2) Facebook is Now Like Having a Website in the Late 90’s
Remember back in the late 90’s and early 2000’s when websites moved from being a nice to have thing for your business to being an almost expected presence? That’s what Facebook business pages are to businesses today.
No matter what industry you’re in, a Facebook business page is now expected to be part of your business identity. Facebook is a familiar forum for discussion between you and your clients, and it gives your business a chance to feel more human and approachable. People still like to check-in to places they visit, tag businesses in posts and comments, and also be able to reach out to you where they’re comfortable. Your presence is expected.
3) Improved User Experience
Remember those awful email chains back in the day? A lot of posts from businesses that are clogging up News Feeds worldwide are head-shakingly reminiscent of bad email forward chains of yesteryears. You have probably seen posts like this before:
Facebook is taking a strong stand on this process known as “like-baiting” to help keep the News Feed from looking like the junk folder of bad email forwards. Moves like this pair nicely with the reduction of organic post traffic because it improve and strengthen the user experience on the network.

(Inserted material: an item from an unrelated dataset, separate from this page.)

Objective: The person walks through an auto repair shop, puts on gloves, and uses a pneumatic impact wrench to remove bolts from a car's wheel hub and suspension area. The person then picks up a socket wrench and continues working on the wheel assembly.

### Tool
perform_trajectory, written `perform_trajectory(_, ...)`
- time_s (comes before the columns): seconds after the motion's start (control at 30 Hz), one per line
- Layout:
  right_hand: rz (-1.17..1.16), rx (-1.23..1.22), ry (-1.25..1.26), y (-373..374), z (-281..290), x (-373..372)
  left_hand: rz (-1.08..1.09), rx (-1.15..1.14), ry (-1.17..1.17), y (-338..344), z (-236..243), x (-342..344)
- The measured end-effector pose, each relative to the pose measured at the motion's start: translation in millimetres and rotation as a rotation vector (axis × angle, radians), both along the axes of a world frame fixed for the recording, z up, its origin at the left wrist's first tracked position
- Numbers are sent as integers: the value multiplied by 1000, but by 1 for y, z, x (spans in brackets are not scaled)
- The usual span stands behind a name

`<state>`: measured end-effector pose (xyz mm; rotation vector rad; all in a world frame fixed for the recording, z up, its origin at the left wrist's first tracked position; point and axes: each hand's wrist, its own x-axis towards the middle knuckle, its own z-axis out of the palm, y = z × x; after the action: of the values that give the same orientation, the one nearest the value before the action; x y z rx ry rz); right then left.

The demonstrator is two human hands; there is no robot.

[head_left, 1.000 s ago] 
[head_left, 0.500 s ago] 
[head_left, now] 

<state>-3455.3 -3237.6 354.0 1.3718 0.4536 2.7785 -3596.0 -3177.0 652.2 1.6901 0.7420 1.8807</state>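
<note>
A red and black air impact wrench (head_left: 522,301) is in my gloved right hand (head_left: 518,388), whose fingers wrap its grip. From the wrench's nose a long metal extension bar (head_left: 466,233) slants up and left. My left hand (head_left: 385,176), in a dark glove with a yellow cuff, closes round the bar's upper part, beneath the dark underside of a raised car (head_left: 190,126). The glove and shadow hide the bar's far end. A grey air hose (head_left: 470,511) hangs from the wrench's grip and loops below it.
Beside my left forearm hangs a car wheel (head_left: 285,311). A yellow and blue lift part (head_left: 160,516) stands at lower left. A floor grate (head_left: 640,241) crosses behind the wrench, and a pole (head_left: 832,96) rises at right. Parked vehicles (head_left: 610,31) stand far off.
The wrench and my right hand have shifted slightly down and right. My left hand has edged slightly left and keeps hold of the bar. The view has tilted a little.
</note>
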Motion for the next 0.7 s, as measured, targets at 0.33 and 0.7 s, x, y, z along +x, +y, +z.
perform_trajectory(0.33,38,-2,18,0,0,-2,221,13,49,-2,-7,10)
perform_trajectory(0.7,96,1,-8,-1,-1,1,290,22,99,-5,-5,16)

4) Better Opportunity to Reach Audiences
Facebook is still free to users and businesses, but in order to get into the News Feed guaranteed, you’ll have the choice to pay to promote. Below is an example of this from our own business page. We spent $30 to promote a new video we made to the fans of our page and their friends. At the time, we had roughly 1,200 Facebook fans and that $30 got our post in front of over 3,300 people.
This is very good news for business pages. Previously, when you would post things to your business page, it was random who might end up seeing that post in their News Feed. The News Feed just became valuable again. With Promoted Posts, you can target very specific audiences with incredible ease. It’s an inexpensive and effective way to guarantee that a post you make will get into the News Feed of the people you care about most.

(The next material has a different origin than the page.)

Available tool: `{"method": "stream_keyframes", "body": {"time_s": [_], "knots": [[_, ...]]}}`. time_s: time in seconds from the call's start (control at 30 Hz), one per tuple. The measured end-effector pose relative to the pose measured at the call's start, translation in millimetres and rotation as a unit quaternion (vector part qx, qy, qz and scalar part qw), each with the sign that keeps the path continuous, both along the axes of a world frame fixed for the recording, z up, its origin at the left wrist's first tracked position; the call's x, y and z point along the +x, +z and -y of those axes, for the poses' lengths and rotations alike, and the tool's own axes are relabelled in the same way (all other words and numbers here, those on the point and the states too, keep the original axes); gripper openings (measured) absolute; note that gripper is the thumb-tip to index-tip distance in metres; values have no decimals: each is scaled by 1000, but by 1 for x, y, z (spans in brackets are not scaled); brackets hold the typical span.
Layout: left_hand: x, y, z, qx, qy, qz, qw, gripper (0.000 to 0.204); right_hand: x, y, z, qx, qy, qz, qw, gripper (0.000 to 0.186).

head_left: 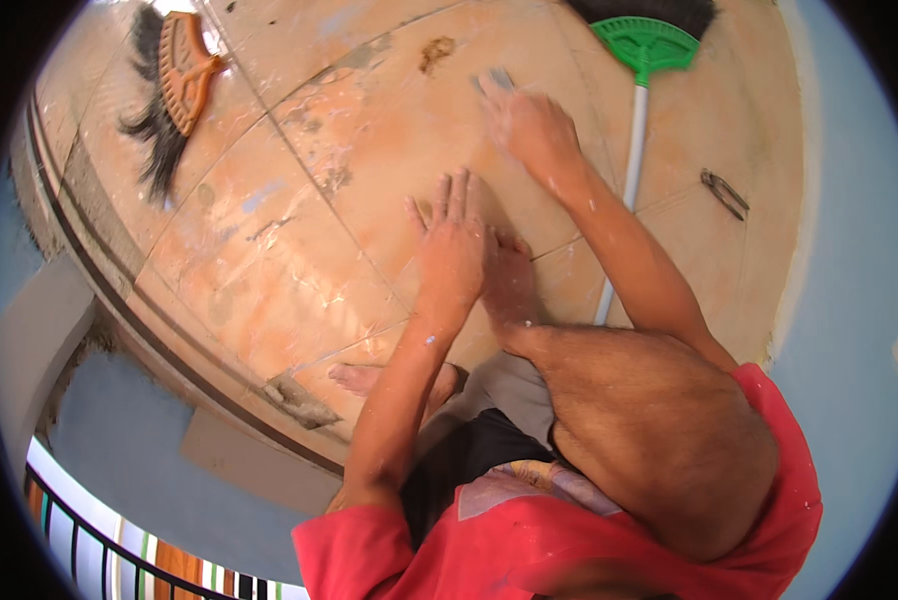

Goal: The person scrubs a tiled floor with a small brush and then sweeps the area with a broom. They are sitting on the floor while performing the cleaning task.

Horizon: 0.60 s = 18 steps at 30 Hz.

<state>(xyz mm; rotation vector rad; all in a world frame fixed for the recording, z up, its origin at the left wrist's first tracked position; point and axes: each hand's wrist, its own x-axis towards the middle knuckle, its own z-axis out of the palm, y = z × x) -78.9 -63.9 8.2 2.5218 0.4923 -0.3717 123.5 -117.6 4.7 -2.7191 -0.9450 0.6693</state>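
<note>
My right hand (531, 128) is closed around a small flat tool with a greyish blade (499, 78), held low over the tiled floor (369, 130). Motion smears the fingers and the tool, so its exact kind does not show. Just ahead of it lies a brown smudge (436, 54) on the tile. My left hand (452, 240) rests flat on the floor beside my foot, its fingers stretched out and nothing in them. Pale specks dot both forearms. Dried, whitish patches and grey stains cover much of the tile to the left.
An orange broom head with dark bristles (184, 75) lies at the far left. A green broom (647, 45) with a white handle stretches along the right. Dark pincers (724, 194) lie near the pale blue wall (849, 290). A dark floor track (169, 350) runs down the left.
</note>
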Motion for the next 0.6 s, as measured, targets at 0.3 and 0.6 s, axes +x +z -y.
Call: {"method": "stream_keyframes", "body": {"time_s": [0.3, 0.6], "knots": [[30, 23, -11, -17, -21, -25, 999, 73, -7, 36, 104, -72, -115, -76, 988, 40], [127, -18, 17, -20, -48, 104, 993, 78, 59, 11, 75, 3, -44, 8, 999, 34]]}}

5) Facebook Favors Small and Medium Sized Businesses
The studies above from EdgeRank Checker and Social Ogilvy both point out something interesting. The recent updates to their News Feed algorithm clearly show that business pages that have less than 25,000 likes get a lot more News Feed coverage than the big players do.
With these trends going in this direction, the News Feed playing field will give small and medium size businesses a great opportunity to play on the same field as their larger competitors.

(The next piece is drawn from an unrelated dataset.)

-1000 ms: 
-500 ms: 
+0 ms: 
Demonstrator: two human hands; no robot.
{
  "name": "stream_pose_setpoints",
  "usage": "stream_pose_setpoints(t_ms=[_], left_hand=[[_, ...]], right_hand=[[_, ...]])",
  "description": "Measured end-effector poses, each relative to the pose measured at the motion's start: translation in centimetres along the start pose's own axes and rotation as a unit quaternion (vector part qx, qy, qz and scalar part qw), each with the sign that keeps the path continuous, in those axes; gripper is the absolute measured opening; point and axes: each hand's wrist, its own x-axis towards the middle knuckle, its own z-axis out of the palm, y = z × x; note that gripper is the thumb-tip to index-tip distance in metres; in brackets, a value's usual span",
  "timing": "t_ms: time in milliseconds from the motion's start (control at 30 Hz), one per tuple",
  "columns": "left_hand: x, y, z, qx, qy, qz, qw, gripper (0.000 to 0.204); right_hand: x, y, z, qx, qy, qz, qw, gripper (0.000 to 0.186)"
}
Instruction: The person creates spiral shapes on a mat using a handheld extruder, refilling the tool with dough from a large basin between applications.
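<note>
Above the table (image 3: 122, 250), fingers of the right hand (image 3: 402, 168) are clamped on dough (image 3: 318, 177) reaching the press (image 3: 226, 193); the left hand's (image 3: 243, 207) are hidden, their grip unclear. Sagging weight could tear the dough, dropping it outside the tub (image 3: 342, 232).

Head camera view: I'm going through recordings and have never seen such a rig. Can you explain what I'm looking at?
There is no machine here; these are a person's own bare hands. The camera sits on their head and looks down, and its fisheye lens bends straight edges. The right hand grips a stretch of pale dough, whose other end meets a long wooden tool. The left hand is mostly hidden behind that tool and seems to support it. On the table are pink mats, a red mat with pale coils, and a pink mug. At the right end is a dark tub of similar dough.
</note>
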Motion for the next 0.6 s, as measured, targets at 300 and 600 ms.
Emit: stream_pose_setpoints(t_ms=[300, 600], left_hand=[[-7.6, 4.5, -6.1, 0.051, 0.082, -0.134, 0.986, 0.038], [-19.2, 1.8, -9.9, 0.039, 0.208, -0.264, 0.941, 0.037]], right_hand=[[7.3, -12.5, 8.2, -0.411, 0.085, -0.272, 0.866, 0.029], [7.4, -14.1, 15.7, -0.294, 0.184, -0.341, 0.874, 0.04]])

6) Still Incredibly Effective Channel
Even with all the decrease in organic post reach and potentially having to pay for post exposure, remember that Facebook is still incredibly popular. Currently, users are spending 8.3 hours/month on Facebook. That is a ton of guaranteed traffic to the site. Whether you’re naturally gifted with social DNA that makes your page more viral than others or you choose to take a more targeted approach and pay to promote, rest assured that the audiences are there.
While Facebook turning down the organic reach of posts from business pages is still not the greatest news, it’s all a matter of how you look at it. If Facebook wants to continue to be a thriving network for the global population, it has to make tough decisions like this. That’s why it’s crucial to stay on top of the trends that can impact your business and figure out a way to make them work in your favor.